Autor: L. Zhang, L. Zhao, Z.-Q. Chen, T. J. Algeo, J. Chen, R. Wang, L. Chen, J. Hou, Y. Li, H. Qiu, X. Feng, Z. Lu, X. Wang, Y. Huang
Rok vydání: 2014
DOI: 10.5194/bgd-11-15361-2014
Popis: Life on Earth underwent a protracted recovery following the Permian–Triassic mass extinction. The slowness of the recovery process may have been caused, in part, by episodic environmental and climatic crises during the Early Triassic, among which the Smithian–Spathian boundary (SSB) event is conspicuous. Here, we investigate the SSB event in the Shitouzhai section, South China, using a combination of carbonate carbon (δ13Ccarb) and carbonate-associated sulfate sulfur isotopes (δ34SCAS), rare earth elements, and elemental palaeoredox and palaeoproductivity proxies.

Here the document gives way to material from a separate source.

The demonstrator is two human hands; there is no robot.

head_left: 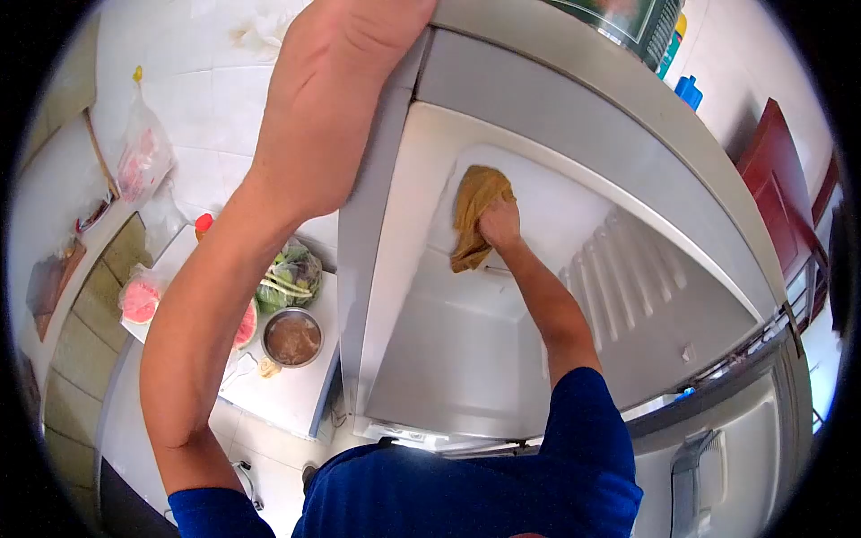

Unlike the positive δ13Ccarb-δ34SCAS covariation that characterizes most of the Early Triassic, the SSB at Shitouzhai exhibits negative covariation between δ13Ccarb (+4‰) and δ34SCAS (−14‰). This relationship may reflect an increase in organic carbon burial (e.g., due to elevated marine productivity) concurrently with oxidation of isotopically light H2S, a pattern that we attribute to enhanced vertical advection of nutrient- and sulfide-rich deepwaters to the ocean-surface layer. Enhanced upwelling was a likely response to the well-documented climatic cooling event at the SSB that terminated the extreme hothouse conditions of the Griesbachian–Smithian, a cooling that we infer to have transiently invigorated the global-ocean overturning circulation. Evidence at Shitouzhai for concurrent decreases in chemical weathering intensity and detrital sediment influx are also consistent with climatic cooling. A penecontemporaneous decline in marine biodiversity was probably associated with the late Smithian thermal maximum rather than the SSB event itself, and the affected marine faunas did not recover immediately in response to climatic and environmental amelioration at the SSB but, rather, underwent a stepwise recovery during the early to middle Spathian. The ultimate cause of the SSB event is uncertain but may have been related to reduced intrusive magmatic activity in the Siberian Traps Large Igneous Province.